For those of you new to this, I will publish key QB stats each week judging how well the Colts passing game performed. Yes, O-Line, receivers, and play-calling impact these numbers but they are primarily QB measures. I will probably modify the charts throughout the season. Commentary will be brief but feel free to let me know in the comments that stats aren’t everything. (click charts for larger view)
Before I jump into the numbers, there is the obvious context of this being Anthony Richardson’s first NFL start, so extracting some type of judgement on his play is not only ridiculously pre-mature but also not the point. As always, I am merely showing what his numbers were and how they relate to other QBs in the league.
If it wasn’t for a streak of negative plays between the 3rd and 4th quarters (including the interception), the numbers might have been really good. As it is though, the final tally was in the middle of the pack for week 1.
His +0.10 EPA per dropback is a lot better than many rookie QB’s first games and was far better than the numbers put up by C.J. Stroud (-0.23 epa/d) and Bryce Young (-0.17 epa/d).
These next graphs plot Anthony Richardson’s week 1 against the previous 17 weeks of Colts QB play. As you can see, EPA efficiency and Success Rate are about average for the league, but a big improvement for the Colts. 1st down conversions weren’t bad, but overall yardage efficiency was significantly below average.
The EPA efficiency vs Success Rate plot shows Richardson right in the center. This could have been (should have been?) so much much worse.
Completion rate was not an issue as the passes were primarily kept short. With 16 minutes left in the game, the incompletions started to pile up dragging down yards per attempt. There were only 3 completions over 10 yards passing depth all game.
The next charts show the short attempts and completions. As long as those can be completed at a very high rate and get good YAC, then that can be a viable strategy.
The ball was spread around a lot, but no one other than Pittman threatened to accumlate any yardage.
More receivers averaged negative value than positive, so that’s not good.

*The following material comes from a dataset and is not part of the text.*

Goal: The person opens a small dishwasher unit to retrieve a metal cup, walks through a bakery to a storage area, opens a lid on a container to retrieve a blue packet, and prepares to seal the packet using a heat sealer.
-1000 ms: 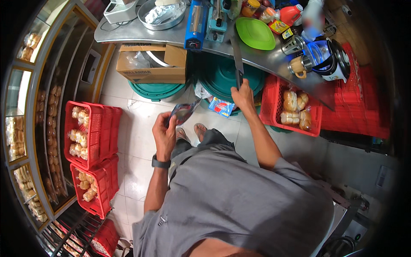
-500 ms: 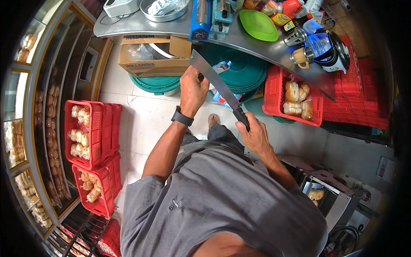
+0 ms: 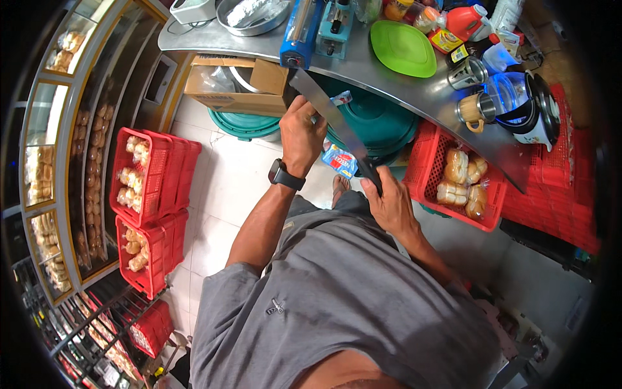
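Note:
My right hand is wrapped round the black handle of a large knife. Its broad, blunt-ended metal blade slants up and left, across the front of my left hand. The fingers of that left hand are curled closed just behind the blade. What they hold, if anything, is hidden. A blue and red plastic packet shows below the blade beside the left hand; whether the hand touches it I cannot tell. A black watch sits on my left wrist.
Ahead stands a metal table with a blue sealing machine, a green plate and bottles. Beneath are a cardboard box and green-lidded tubs. Red crates of bagged bread stand right and left, near a glass display cabinet.
The view has shifted, so the table and right-hand crate appear larger and lower. Both hands sit slightly lower and further right in the picture. The right hand keeps its grip on the knife.

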Tool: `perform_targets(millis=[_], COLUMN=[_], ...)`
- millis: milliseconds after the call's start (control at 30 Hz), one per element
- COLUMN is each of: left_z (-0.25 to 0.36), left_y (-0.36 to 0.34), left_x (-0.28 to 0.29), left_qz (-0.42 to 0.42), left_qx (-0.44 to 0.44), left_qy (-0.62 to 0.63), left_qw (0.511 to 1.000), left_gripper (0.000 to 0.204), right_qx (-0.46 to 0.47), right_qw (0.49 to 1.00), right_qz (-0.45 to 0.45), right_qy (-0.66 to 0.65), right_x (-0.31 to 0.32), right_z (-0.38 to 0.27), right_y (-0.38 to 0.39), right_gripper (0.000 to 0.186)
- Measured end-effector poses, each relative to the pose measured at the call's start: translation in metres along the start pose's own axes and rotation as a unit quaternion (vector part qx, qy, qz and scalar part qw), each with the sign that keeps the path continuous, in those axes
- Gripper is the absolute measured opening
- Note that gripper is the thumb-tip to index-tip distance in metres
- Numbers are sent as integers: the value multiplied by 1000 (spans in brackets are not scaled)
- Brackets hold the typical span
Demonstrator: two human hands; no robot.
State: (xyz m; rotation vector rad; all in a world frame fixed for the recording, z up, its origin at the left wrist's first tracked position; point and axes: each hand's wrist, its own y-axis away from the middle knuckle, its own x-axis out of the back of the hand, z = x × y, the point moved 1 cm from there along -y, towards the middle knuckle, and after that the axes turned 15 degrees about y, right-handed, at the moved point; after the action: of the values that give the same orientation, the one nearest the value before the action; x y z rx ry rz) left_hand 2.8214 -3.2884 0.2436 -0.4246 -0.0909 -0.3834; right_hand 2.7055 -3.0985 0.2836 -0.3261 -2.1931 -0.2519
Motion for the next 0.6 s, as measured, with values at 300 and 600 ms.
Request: perform_targets(millis=[300, 600], left_z=[8, 2], left_y=[-5, -15], left_x=[-52, -48], left_qz=[88, 137], left_qx=[26, 66], left_qy=[-13, -10], left_qw=[996, 988], left_gripper=[6, 11], right_qx=[69, -33], right_qw=[997, 995], right_qz=[24, 20], right_qy=[38, 89], right_x=[33, 81], right_z=[56, 146], right_y=[-42, -31], right_gripper=[28, 29])
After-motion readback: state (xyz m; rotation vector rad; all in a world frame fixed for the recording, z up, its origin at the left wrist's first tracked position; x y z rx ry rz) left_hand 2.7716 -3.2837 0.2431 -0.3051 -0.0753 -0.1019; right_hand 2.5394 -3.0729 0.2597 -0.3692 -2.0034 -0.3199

The big knock on Ricahrdson coming into the NFL was accuracy and week 1 didn’t help reverse that narrative. His 64.9% completion rate may seem fine, but that was on primarily short passes and should have been about 70% ( -5.5% cpoe). Richardson must become more accurate for the offense to have any success.
He got rid of the ball faster than average, but again it came on short passes so that is to be expected. The trendline of the plot against depth shows his Time to Throw was about right for his passing depth.
4 sacks for such a mobile QB is troubling especially considering there wasn’t an inordinate amount of presure (19th perssure rate).
Richardson loves the left side of the field, attempting 51.4% of his passes there. That’s probably not a good thing. Depth-wise, he did really well within 10 yards, but stuggled with anything deeper.
Ranks are of 30 teams through Sunday night.
This was a pass-first game (9th edp), which is probably wise as the run game was awful (26th arsr). Richardson was quick to throw on short attempts (20th ttt, 26th adot). With a below average amount of pressure (19th pr%), it seems like he abandoned too many plays (10th aa%), however his mobility limited the damage on those plays (11th aay).
His receivers got good yards after the catch (4th yac, 8th yacoe), but his accuracy issues (20th cpoe) dragged yardage efficiency down (14th ypa, 16th ny/d). He didn’t earn a lot of first downs (17th 1st%) and for the number of dropbacks, his TD rate was a bit low (20th td%). His 1 interception was about average for a QB (15th to%).
That all combines into 13th ranked EPA efficiency and 15th Success rate.